Take the lines below between the one holding "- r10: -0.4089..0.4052" and the one holding "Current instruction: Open", inclusive, and copy them exactly. Add nothing.

GIVEN DATA: Begin

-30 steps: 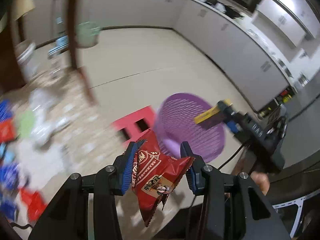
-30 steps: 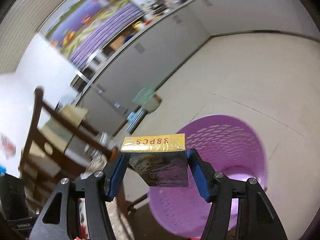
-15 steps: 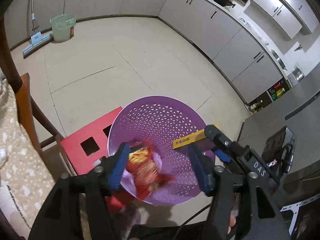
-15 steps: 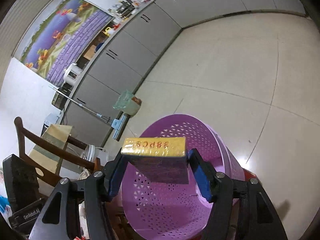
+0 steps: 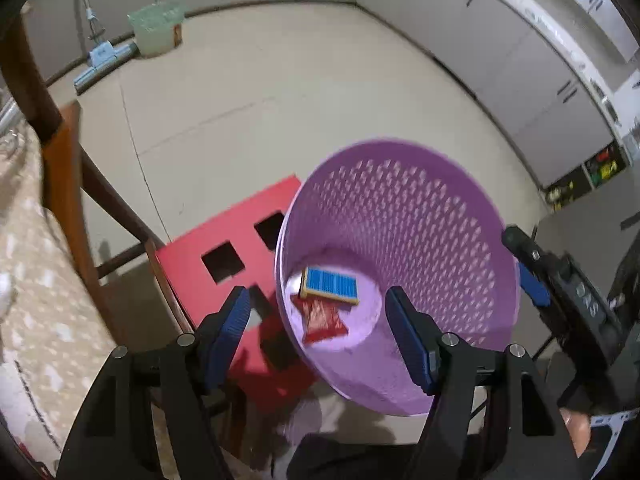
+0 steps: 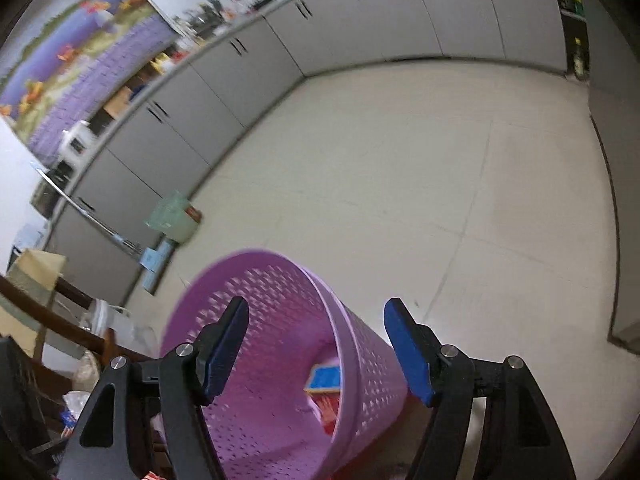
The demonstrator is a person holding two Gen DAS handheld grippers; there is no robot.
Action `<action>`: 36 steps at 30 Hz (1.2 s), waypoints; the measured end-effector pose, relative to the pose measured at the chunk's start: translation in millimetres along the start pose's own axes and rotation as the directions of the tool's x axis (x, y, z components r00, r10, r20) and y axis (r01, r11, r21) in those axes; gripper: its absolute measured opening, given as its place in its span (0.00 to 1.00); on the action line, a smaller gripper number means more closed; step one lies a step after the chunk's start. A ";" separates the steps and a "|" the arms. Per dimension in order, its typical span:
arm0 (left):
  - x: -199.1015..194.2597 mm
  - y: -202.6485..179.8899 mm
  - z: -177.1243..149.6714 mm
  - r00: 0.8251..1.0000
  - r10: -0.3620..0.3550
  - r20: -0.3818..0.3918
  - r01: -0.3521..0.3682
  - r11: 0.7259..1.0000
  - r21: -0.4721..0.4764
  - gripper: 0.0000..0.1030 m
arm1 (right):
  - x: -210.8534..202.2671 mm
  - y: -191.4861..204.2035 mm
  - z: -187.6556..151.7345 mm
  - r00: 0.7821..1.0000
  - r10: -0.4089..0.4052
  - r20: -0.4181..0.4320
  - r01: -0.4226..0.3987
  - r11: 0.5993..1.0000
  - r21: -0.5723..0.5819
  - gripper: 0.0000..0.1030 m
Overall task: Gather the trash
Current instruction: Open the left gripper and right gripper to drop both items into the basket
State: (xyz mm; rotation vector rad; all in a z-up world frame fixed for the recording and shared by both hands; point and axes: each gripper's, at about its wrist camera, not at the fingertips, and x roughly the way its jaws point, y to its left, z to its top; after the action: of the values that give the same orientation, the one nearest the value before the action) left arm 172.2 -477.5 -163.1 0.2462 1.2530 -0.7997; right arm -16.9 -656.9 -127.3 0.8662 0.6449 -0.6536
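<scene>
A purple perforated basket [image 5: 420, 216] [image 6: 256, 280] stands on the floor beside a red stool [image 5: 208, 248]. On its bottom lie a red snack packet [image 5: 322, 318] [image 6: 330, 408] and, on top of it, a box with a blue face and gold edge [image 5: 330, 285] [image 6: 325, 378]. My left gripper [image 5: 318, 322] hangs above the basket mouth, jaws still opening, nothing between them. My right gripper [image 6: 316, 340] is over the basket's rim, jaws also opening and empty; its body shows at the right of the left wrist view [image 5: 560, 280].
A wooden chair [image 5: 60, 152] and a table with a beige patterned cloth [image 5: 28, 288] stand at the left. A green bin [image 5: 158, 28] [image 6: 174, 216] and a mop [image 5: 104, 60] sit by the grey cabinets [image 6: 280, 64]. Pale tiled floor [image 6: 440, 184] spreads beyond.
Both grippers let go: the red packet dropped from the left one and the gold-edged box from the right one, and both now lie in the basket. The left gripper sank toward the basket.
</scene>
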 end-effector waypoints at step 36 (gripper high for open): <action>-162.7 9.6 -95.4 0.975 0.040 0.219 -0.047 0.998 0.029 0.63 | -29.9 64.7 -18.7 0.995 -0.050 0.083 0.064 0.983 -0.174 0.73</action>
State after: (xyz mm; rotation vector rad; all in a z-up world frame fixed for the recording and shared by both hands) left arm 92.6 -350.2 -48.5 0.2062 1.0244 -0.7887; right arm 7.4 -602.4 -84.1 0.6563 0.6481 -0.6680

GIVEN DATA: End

- _RESULT FOR THIS EXERCISE_
  - r10: -0.4089..0.4052
  - r20: -0.4181..0.4320
  - r01: -0.4226..0.3987
  - r11: 0.5993..1.0000
  - r21: -0.5723..0.5819
  - gripper: 0.0000..0.1030 m
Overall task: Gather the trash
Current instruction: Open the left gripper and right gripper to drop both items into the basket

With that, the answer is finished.